What caused Germany to become the most attractive country for cryptocurrency investments?
In Q1 2022, Coincub named Germany the most crypto-friendly nation in its guide to the top ten most crypto-friendly countries. The European country permits usage of cryptocurrencies by its long-term domestic savings sector, which is aided by its zero-tax policy on long-term capital gains from cryptocurrency and second only to the United States in terms of number of Bitcoin and Ethereum nodes.
Adoption of Blockchain
In 2019, Germany was the first to adopt a blockchain strategy to use the technology’s potential for digital transformation and help make it an attractive hub for blockchain, Web3, and metaverse development in financial services, climate science, business and government tech.
German Savings Banks joined the fray by developing fintech blockchain applications to enable consumers to buy and sell cryptocurrencies.
NFT, metaverse, Web3, govtech and crypto payment apps developed by companies such as Volkswagen, About You, SAP, BrainBot, and BigchainDB are widely used in e-commerce to purchase items.
Roundhill Investments, an ETF sponsor focused on breakthrough thematic funds, introduced the Roundhill Ball Metaverse UCITS ETF on the Deutsche Börse Xetra as Germany’s first metaverse exchange-traded fund to finance the development of these technologies.
Furthermore, the Fund Location Act of Germany allows pension funds, insurance companies, family offices, and corporate investment vehicles to invest up to 20% of their assets in digital assets.
Adoption of Crypto
Approximately 2.6% of Germans have invested in cryptocurrency as of the end of 2021. According to a recent study from KuCoin, 44 percent of Germans are interested in investing in cryptocurrencies.
Investors from Germany can get involved with crypto and blockchain via firms and platforms such as 1inch Exchange, Nuri, FinLab, Minespider, the NAGA Group, Tangany, Coindex, CryptoTax, Upvest, Fiona , Blocksize Capital etc. or they may purchase goods on Sugartrends using Dash.
Germany is one of the world’s top 10 countries for crypto mining, and it has Europe’s largest mining firm, Northern Data — which is largely fueled by environmentally friendly power. As a company, crypto mining is taxed.
Startups
With the help of fintech angel investor Christian Angermayer’s Apeiron Investment Group, Berlin-based Denario and Penta, as well as Cologne-based Nextmarket and Frankfurt-based Northern Data have all settled in Germany’s crypto capital of Berlin.
Paycer, a Hamburg-based fintech firm specializing in cryptocurrencies and decentralized finance, is working on a bridge protocol that will combine DeFi and cross-chain crypto services with traditional banking offerings.
While Forget Finance, a fintech startup based in Berlin, focuses on encouraging young people to save and invest in cryptocurrency using online coaching delivered by a combination of AI bots and real financial experts.

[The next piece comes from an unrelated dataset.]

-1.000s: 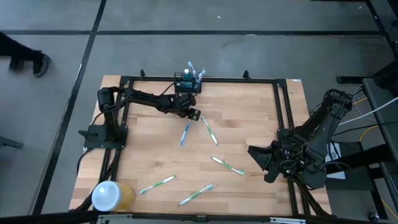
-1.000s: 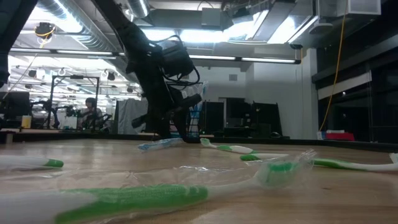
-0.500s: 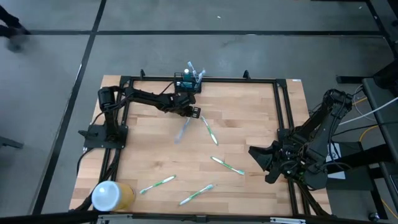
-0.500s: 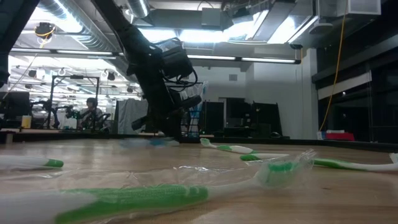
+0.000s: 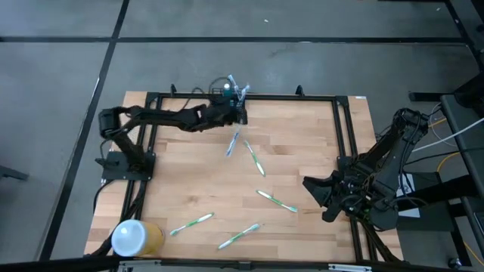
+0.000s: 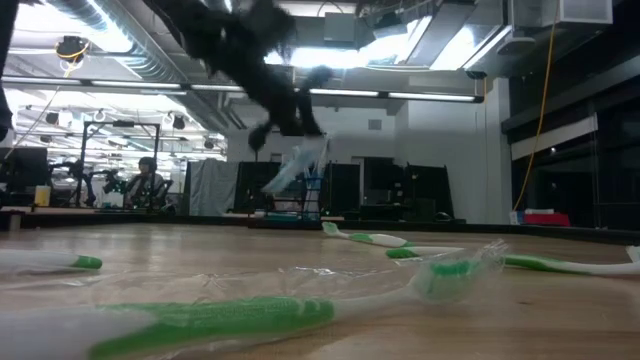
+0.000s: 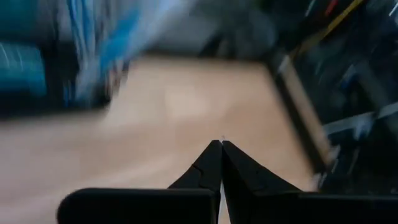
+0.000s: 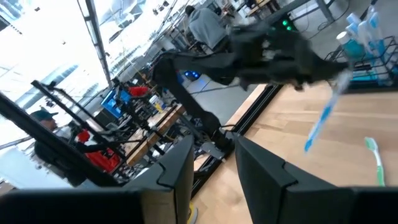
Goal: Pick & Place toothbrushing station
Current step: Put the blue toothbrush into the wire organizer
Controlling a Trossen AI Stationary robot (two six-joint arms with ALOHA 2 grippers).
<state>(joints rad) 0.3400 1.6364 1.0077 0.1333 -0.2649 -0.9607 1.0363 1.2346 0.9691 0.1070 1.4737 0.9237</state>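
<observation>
The toothbrushing station [image 5: 228, 101] is a small black rack at the table's far edge, with blue toothbrushes standing in it; it also shows in the right wrist view [image 8: 367, 59]. My left gripper [image 5: 239, 120] is just beside the rack, raised above the table and shut on a blue toothbrush [image 5: 233, 143]. That toothbrush also shows in the low view [image 6: 294, 167] and the right wrist view [image 8: 322, 123]. My right gripper [image 5: 311, 189] waits open and empty at the table's right side. My left gripper pinches the blue toothbrush by its upper end [image 8: 341, 81] between its two shut fingers, which come at it from above. The brush hangs slanting below the fingers, and its lower end [image 8: 308, 147] is clear of the table. The left wrist view does not show the contact.
Several green toothbrushes lie on the wood: one just below the held brush [image 5: 254, 158], one right of centre [image 5: 276, 200], two near the front [image 5: 191, 224] [image 5: 238, 236]. A white-and-yellow cylinder [image 5: 136, 238] lies at the front left corner. A black frame [image 5: 340, 136] borders the table.
My left gripper has risen and gone toward the table's far edge, up to the rack. The blue toothbrush, which lay on the wood beside the gripper, is lifted clear and now hangs slanting below it. My right arm has kept still.
</observation>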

Central Bank Digital Currency
According to a study from the German Bundesbank, consumers’ use of cash in point-of-sale transactions has decreased from 74% in 2017 to 60% in 2020.
The EU-wide banking regulator, the Bundesbank, is currently working on distributed ledger technology asset settlements. Meanwhile, the European Central Bank has been researching and developing a CBDC known as the digital euro.
According to the ECB, recent studies conducted on behalf of the bank, based on interviews with EU citizens’ panels, have highlighted security and worldwide acceptance as key issues.
NFTs and the Metaverse
The metaverse is the next stage of Web3, with ramifications for how we communicate, socialize, work, enjoy video games, fund organizations, purchase and sell nonfungible tokens, and attend live events like concerts, sports games and conferences.
The ZKM Center for Art and Media in Karlsruhe acquired a number of NFTs in 2017, considerably ahead of the craze that will start in 2021, and it is now displaying pieces from its own collection as well as private lenders on an outdoor cube-shaped screen called the “ZKM Cube.”
Regulation of Digital Assets
The German government is one of the few in Europe that has started to regulate cryptocurrencies ahead of the EU’s Markets in Crypto Assets, or MiCA, regulations.
According to Robin Matzke, a lawyer and blockchain expert who advised the German Bundestag, anyone who controls private keys on behalf of others and serves the German market must obtain a license from the Federal Financial Supervisory Authority, regardless of whether they hold other similar licenses in other EU countries.
The EU’s new Transfer of Funds Regulation also has rules for “unhosted” wallets, or crypto wallets not operated by a custodian or centralized exchange. Lone Fønss Schrøder, CEO of the blockchain company Concordium, explained:
CEO of the blockchain company Concordium, Lone Fønss Schrøder, explained:
“The new draft regulations require significant changes in the way current cryptocurrency transfers are made. It may be a huge challenge for the decentralized crypto solutions that hold anonymity as a core value and are committed to peer-to-peer (P2P) and self-custody. Moreover, many projects could be held back by their community from changing their solutions.”